All of these causes hold some weight, but the reason for the Colts' ultimate playoff failures that makes the most sense has been their lack of offensive production in these elimination games.

There I said it ---THEIR OFFENSE.

Before I justify this perhaps unpopular philosophy, let me outline the other reasons, which all have a strong case. Keep in mind; this reasoning will be based on the Colts' five playoff runs since 1999.

Defense and lack of home field advantage can be lumped together. Over the last two seasons the defense could easily be held accountable for the Colts' failure to earn home field advantage. However, we mustn't forget in 1995, the Colts' most legitimate Super Bowl run in Indianapolis, they didn't have home field advantage and had to play in three extremely hostile environments. In addition, when Indianapolis owned its highest playoff seed, number two in 1999, they failed to defeat their first opponent at home.

Regardless, the defense gave up an average of 25.4 points and 362.6 yards, never holding an opponent under 300 yards in these elimination contests. My reason for letting the defense off the hook as the primary reason for the Colts failures is its performances in Indianapolis' last two playoff elimination games. They kept the Colts in both of these contests against the Patriots despite 17 combined points and 8 turnovers by the offense.

Many have pointed to the Colts' coaching during this period as their reason for failure. Jim Mora coached the Colts in their ‘99 and ‘00 playoff losses and is well noted for his 0-6 career playoff record.

Similarly, Tony Dungy came to the Colts with a 2-4 postseason record and a reputation for failing to get his team over the hump in Tampa Bay.  The season following his departure, the Buccaneers won the Super Bowl, further justifying his critics.  Blaming the coach seems like a reach though.

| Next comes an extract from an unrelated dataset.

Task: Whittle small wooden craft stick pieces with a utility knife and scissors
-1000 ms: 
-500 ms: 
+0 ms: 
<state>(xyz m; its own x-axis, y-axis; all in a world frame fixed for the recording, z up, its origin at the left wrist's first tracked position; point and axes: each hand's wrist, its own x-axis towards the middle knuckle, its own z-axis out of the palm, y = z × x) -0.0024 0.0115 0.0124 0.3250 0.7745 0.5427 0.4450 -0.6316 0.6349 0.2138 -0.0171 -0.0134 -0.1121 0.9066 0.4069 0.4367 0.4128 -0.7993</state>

After all, the players play, right?

Nobody will deny the masterful job Bill Polian did in bringing the Colts franchise not only back to respectability, but also to the status of an NFL powerhouse.  He took an offense with virtually nothing and created arguably the best unit in NFL history.

The problem many critics have with Polian is his refusal to be a player in free agency or invest in the Colts defense.  However, it is hard to point the finger at the man who drafted Peyton Manning, Edgerrin James, Reggie Wayne and Dwight Freeney.

The next possible reason for the Colts playoff failures comes with a warning; brace yourselves Peyton Manning fans.  Yes, he was 0-3 against Florida and lost in the Orange Bowl during his college career.  And obviously he has yet to lead the Colts to ultimate glory in five tries.  I disregard the Manning jinx due to the fact football is a team sport, and one guy can't take all the blame.  Despite this opinion, Manning's numbers in the Colts' five playoff elimination games since his arrival have been dismal at best:

:       100-195  1,033 yards  2 TD  7 INT

Average per Game:   51% completion rate,  206 yards  0.4 TD  1.4 INT

Note:  0 games with multiple touchdown passes and 0 games with over 240 yards passing

This leads us into the most logical reason the Colts have failed to advance to the Super Bowl in their last five attempts:  THE OFFENSE.  Unfortunately the evidence is substantial.  The Colts' offense has failed to score more than 17 points in any of these contests.  The passing game never exceeded 240 yards, the running game never broke 100.

More disturbing is the performances are getting worse.  Over the last three playoff elimination games the Colts have averaged 6.6 points and 252.6 yards, hardly reminiscent of their regular season performances.  The Colts have also compiled eight turnovers in its last two playoff losses in New England -- an insurmountable statistic.

No matter whom you blame for their prior failures, most will agree that the time is now for the Colts to achieve greatness.  Is the defense good enough?  Can they earn home field? Will Manning, Dungy and Polian silence their critics?  Will the offense finally perform throughout the postseason as they consistently have during the regular season?  Chances are, unless all the questions are answered with a "yes" at season's end, they will all be asked again this time next year.